## The problem
Lines from the top of the entries down to the line with "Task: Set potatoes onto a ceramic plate" must be set down exactly as they stand, with both ends retained.

*** Record excerpts ***

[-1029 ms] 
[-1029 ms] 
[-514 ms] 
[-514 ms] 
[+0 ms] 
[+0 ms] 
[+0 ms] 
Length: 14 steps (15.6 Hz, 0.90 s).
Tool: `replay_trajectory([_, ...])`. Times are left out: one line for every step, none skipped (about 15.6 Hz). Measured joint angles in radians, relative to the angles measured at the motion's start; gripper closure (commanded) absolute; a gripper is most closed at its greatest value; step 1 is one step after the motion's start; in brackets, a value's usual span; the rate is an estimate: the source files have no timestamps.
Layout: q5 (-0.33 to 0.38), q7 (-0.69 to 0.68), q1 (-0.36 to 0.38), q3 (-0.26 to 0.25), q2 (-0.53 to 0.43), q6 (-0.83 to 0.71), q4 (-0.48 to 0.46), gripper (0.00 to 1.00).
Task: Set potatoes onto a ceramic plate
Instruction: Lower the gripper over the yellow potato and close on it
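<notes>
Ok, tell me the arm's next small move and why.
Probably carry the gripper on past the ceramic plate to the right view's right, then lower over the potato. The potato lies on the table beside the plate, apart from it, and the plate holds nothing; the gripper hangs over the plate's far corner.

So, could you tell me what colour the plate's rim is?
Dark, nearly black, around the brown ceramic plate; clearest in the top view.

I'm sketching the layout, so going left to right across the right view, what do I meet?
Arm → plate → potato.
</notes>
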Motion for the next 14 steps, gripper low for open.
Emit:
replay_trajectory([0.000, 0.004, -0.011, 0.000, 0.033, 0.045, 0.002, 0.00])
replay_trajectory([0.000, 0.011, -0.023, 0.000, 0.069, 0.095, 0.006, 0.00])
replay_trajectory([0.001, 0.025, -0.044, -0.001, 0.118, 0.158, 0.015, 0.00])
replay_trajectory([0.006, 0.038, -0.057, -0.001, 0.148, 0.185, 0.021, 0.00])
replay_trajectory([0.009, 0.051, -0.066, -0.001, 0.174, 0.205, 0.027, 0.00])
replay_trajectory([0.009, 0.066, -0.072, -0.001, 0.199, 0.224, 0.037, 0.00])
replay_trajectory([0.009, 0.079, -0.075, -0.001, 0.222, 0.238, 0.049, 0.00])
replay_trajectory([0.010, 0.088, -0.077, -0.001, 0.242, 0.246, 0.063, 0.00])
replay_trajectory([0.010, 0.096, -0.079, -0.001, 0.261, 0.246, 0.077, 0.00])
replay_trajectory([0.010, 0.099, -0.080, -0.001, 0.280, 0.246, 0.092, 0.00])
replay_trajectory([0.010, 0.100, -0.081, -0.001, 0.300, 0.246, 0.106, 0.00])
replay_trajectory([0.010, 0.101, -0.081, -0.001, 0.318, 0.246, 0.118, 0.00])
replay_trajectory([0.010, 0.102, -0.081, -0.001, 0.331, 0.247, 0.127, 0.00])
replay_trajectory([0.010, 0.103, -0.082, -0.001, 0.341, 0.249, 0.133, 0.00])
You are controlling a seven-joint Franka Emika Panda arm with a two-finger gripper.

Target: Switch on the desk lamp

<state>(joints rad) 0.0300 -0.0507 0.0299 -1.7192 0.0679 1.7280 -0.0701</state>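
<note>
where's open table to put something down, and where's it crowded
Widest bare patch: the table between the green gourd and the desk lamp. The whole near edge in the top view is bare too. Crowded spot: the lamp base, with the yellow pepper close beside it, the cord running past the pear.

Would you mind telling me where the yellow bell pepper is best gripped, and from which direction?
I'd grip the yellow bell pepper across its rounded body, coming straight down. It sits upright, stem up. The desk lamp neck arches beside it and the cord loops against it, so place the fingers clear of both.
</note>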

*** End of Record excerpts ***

## Response to this exercise
[-1029 ms] 
[-1029 ms] 
[-514 ms] 
[-514 ms] 
[+0 ms] 
[+0 ms] 
[+0 ms] 
Length: 14 steps (15.6 Hz, 0.90 s).
Tool: `replay_trajectory([_, ...])`. Times are left out: one line for every step, none skipped (about 15.6 Hz). Measured joint angles in radians, relative to the angles measured at the motion's start; gripper closure (commanded) absolute; a gripper is most closed at its greatest value; step 1 is one step after the motion's start; in brackets, a value's usual span; the rate is an estimate: the source files have no timestamps.
Layout: q5 (-0.33 to 0.38), q7 (-0.69 to 0.68), q1 (-0.36 to 0.38), q3 (-0.26 to 0.25), q2 (-0.53 to 0.43), q6 (-0.83 to 0.71), q4 (-0.48 to 0.46), gripper (0.00 to 1.00).
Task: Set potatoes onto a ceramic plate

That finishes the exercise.